== What you need to do ==
Write out all the data below exactly.

== Data shown ==
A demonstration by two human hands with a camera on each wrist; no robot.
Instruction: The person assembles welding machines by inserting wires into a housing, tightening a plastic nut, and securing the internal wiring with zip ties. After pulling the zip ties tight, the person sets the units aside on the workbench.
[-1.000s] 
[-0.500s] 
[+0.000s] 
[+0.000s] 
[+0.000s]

== Completed task ==
A demonstration by two human hands with a camera on each wrist; no robot.
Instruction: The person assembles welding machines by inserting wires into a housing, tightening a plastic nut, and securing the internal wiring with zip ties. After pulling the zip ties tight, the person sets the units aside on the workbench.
[-1.000s] 
[-0.500s] 
[+0.000s] 
[+0.000s] 
[+0.000s]

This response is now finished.